I am thankful for a time set aside to be reminded of my blessings--for I have many.

I am thankful for time to visit with family and friends.  Wish we could do it more often.  I usually get surprise calls from old friends (friends from the past not who are old themselves) and I love it.

I am thankful for people who will read this blog (yes that means you) and will take a minute to think about something they are thankful for today.

Ahh. Thank you Sweet November.

Saturday, October 31, 2009

What a Holiday...

Well today was definitely different than any other Halloween we've ever had.  I'm crossing my fingers (and will plan a little better hopefully) that next year wil go a little better.

Started out the day with a 5k.  My first.  Ever.  (Thanks by the way to Dani and Fielding who graciously watched our boys while we ran.

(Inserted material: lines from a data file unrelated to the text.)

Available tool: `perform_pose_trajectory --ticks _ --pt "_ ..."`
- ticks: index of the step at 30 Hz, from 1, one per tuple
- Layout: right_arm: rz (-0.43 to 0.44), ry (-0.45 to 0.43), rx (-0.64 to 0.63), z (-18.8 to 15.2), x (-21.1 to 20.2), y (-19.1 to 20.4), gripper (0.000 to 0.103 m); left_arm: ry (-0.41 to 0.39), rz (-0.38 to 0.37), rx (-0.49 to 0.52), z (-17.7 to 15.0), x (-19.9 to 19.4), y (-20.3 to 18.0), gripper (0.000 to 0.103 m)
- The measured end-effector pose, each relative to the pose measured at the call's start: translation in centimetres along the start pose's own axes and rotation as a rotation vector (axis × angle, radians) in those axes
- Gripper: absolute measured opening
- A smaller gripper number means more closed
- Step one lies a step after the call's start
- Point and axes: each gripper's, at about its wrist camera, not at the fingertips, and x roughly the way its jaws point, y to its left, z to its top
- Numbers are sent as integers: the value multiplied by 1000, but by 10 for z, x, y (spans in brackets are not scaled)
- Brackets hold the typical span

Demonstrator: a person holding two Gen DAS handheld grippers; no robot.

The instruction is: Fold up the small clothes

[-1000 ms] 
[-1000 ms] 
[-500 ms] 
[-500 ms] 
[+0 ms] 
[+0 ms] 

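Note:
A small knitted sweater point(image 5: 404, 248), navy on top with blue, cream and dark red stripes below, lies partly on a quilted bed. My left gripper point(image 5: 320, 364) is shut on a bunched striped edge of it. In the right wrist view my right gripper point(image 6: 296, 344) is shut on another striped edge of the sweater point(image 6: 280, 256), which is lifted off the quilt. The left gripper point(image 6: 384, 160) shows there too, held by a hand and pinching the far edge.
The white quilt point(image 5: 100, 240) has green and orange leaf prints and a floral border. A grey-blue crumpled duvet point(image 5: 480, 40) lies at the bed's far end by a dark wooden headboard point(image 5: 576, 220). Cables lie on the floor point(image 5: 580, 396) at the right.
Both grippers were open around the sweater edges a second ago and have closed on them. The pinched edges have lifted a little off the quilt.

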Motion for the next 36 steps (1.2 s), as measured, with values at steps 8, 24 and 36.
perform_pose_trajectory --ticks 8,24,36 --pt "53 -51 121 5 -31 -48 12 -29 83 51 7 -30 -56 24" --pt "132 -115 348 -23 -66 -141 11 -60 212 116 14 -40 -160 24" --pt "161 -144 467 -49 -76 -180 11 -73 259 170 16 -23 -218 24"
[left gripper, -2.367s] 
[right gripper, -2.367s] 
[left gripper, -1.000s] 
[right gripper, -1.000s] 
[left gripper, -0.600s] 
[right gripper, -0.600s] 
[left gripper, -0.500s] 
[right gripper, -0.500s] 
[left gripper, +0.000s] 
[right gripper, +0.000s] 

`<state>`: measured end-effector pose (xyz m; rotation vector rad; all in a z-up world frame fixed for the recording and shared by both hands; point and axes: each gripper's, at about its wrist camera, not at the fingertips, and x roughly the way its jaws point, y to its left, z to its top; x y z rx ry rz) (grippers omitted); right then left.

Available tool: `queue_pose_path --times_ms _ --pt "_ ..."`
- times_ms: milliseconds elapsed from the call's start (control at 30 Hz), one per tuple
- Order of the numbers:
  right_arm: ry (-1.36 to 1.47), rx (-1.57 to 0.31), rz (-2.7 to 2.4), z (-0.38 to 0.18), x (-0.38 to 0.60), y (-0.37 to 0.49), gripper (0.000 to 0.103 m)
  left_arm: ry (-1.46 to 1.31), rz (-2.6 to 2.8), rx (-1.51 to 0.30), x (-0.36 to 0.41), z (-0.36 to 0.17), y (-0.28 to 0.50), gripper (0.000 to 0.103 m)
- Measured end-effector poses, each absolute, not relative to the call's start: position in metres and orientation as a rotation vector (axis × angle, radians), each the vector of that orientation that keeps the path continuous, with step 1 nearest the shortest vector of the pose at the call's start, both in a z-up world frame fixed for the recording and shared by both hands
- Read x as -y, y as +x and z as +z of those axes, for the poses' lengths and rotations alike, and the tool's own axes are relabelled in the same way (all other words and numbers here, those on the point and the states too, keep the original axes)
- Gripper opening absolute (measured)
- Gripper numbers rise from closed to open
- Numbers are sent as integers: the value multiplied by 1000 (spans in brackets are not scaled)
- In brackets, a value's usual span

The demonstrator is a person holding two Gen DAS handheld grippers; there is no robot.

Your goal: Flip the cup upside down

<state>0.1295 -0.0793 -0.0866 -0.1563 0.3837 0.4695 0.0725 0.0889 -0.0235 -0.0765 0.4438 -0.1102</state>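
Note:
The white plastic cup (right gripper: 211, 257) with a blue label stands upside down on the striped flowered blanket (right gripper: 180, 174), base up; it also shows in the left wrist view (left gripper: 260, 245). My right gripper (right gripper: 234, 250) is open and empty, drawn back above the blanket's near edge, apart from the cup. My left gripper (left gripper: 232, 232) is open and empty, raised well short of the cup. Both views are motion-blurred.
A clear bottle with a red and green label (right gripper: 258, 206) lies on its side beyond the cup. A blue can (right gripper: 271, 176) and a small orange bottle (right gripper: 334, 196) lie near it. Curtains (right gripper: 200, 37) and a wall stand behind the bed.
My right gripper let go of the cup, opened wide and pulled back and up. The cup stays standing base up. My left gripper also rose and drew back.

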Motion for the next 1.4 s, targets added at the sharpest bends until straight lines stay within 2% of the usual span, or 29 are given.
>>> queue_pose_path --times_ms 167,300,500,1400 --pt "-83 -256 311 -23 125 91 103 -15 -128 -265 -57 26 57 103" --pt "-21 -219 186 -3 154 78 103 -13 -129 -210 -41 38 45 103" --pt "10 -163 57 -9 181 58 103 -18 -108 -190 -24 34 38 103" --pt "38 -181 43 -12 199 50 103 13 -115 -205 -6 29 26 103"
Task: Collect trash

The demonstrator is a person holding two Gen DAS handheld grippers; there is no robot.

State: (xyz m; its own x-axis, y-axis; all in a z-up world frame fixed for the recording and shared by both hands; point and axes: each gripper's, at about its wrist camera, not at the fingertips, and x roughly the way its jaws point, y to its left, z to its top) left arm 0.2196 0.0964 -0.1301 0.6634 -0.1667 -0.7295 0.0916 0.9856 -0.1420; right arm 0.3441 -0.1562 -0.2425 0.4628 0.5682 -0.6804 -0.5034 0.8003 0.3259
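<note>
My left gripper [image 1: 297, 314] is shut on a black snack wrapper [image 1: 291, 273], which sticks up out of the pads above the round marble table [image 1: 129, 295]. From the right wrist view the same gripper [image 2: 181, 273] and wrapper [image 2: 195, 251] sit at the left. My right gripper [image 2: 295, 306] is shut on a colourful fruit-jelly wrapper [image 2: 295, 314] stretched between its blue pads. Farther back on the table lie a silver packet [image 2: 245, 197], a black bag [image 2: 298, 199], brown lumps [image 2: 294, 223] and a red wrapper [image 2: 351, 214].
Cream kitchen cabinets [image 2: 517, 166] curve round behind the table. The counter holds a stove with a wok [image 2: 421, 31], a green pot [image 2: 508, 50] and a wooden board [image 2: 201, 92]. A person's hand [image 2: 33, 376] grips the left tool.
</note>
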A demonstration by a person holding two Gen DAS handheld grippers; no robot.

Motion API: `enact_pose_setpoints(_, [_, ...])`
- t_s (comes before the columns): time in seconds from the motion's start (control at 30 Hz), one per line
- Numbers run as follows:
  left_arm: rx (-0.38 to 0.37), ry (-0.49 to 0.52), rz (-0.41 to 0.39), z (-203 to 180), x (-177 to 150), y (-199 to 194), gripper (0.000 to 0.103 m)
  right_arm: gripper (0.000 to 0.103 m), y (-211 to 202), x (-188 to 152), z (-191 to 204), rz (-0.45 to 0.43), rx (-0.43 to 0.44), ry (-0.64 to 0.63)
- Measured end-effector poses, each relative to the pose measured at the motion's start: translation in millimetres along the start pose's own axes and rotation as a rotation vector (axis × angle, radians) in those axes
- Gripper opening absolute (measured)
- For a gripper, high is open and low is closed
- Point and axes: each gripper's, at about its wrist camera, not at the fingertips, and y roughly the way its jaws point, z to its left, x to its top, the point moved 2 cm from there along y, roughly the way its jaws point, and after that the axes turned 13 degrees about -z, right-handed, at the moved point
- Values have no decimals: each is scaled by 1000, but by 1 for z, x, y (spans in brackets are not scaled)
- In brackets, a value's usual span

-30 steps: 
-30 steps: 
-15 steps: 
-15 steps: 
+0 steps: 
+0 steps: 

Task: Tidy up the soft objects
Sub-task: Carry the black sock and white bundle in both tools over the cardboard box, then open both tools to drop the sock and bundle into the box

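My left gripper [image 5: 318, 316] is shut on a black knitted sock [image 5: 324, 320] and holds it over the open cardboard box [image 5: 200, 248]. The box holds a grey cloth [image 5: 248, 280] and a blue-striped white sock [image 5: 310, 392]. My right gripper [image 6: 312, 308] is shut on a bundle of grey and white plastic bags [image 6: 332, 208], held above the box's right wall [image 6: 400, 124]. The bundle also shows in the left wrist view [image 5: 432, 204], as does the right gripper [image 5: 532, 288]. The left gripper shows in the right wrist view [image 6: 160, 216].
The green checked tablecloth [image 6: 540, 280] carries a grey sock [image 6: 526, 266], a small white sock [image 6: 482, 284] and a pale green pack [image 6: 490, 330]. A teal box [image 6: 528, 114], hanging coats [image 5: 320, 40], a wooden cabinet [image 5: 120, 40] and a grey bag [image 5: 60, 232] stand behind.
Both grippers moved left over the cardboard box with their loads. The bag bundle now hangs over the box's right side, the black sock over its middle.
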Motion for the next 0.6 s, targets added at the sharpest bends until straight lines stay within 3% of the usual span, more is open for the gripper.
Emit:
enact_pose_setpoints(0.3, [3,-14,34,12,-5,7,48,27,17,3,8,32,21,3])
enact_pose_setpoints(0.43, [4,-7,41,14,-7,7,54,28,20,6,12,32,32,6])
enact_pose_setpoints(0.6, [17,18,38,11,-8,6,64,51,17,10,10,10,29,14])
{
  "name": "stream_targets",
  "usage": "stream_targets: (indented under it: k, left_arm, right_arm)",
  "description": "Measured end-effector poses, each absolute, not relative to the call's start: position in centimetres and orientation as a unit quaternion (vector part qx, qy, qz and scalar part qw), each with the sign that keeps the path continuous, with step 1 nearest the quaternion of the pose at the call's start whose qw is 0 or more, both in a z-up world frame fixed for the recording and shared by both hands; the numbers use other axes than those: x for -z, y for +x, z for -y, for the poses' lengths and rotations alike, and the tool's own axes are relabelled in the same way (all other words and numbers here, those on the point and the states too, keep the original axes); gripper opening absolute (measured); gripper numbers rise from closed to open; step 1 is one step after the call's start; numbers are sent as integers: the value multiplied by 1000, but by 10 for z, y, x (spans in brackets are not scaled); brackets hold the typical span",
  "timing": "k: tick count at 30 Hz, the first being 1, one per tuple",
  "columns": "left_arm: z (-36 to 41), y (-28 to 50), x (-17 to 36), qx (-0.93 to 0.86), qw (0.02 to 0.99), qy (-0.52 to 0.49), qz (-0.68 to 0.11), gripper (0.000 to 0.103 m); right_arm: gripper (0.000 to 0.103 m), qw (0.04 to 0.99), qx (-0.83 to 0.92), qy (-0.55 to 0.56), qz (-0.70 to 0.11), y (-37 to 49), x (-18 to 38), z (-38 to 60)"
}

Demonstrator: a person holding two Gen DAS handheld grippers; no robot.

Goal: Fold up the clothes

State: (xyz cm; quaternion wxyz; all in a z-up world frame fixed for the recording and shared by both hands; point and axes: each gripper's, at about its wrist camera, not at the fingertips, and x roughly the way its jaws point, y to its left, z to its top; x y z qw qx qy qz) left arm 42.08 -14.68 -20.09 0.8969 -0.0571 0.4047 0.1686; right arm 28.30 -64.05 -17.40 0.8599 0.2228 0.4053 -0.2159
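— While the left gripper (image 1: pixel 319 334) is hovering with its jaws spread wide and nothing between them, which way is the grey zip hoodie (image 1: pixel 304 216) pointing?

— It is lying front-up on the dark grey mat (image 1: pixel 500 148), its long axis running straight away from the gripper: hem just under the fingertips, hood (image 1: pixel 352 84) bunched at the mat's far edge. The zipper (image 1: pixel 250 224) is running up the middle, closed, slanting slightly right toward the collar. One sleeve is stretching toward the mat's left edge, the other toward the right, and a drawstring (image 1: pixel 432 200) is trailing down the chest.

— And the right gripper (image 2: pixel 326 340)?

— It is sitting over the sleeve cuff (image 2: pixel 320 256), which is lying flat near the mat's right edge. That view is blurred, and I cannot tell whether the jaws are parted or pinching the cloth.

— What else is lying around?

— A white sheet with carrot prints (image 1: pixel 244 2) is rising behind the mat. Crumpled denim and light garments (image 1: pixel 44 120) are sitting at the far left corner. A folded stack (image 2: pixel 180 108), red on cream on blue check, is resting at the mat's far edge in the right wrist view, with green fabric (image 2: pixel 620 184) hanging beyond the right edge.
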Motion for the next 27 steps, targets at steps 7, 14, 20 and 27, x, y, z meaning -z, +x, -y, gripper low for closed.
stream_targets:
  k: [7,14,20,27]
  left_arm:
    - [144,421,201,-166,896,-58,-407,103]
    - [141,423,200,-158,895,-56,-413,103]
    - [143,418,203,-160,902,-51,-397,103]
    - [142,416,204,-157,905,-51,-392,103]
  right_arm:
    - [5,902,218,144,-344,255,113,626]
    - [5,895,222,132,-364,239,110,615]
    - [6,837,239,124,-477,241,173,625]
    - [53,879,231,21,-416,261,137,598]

Very much appreciated.)  Couldn't find the camera in time so no pictures.  Sorry.  We have some before photos on our phones but those don't upload.  (We're old school and don't have internet on our phones.)  It was a small fun run- about 30 participants.  Which I didn't mind.  Not so overwhelming.  A 5k is 3.1 miles.  Somehow I got it in my mind that a 5k was only 2 1/2 miles.  I never bothered to look it up.  So that's what I "trained" for.  In my mind at least.  I didn't find out it was 3 until Sean told me when we were running.  I'm sure he mentioned it before--perhaps that one got logged in a temporary folder in my mind.  Oh well.  I survived.  Had a great running partner. (The BEST) Now I can cross that off my bucket list.  I have not run that distance since cross country practice in 7th grade...12 years ago.  Good grief.  I'm glad it's over.  I'm glad I did it.  But I will not do that again any time soon.  And not in the winter.  IF I ever do one again it will be during summer so I have better prep time.  We got 45:50 as our official time.  Not great.  Not even good by a traditional runner's standard--but I am no traditional runner.  I did what I set out to do and that feels good.  Even if my joints don't.  (Thank goodness for Ibuprofen!)  So that was our morning.

Then we went and picked up the boys from Aunt Dani & Uncle Fielding's house.   They seemed to have a good time.  Landon was hungry by the time we got there so I nursed him.  Then we headed home to clean up.  We runners needed to clean up as well as our house needed a bit of sprucing.  You see we were having people over to play How to Host a Murder for lunch.  Called my Mom to tell her the news: I survived and it's over!  Shortly after I hung up the phone Landon puked.  I thought maybe it was just because I hadn't burped him well enough.  Then he puked some more.  Car seat: Soaked.  Landon:  Pretty gross and not looking so hot.  So Lando got dibs on the bathtub.  Cleaned him up, put him in his swing.  He puked again.  Just bile this time.  That really gets to me.  It's one thing when there's substance but bile just means the poor kid is hurting for nothing.  It's terrible.  Called the doctor (they have weekend clinics- thank heavens).  They said try pedialyte for a while.  While I went to the store to get some Fielding came over to help give Landon a blessing.  He hasn't been this sick since he was in the NICU.  Gave him some pedialyte.  He kept it down.  Went to the doctor.  He was feeling a bit better by then (Isn't that how it ALWAYS works?).  But it helped alleviate my fears.  Lungs sound great.  He looks good.  He's keeping the pedialyte down and since then I have nursed him.  Things are looking up.  Keep him and us in your prayers as one can never tell how these things are going to go.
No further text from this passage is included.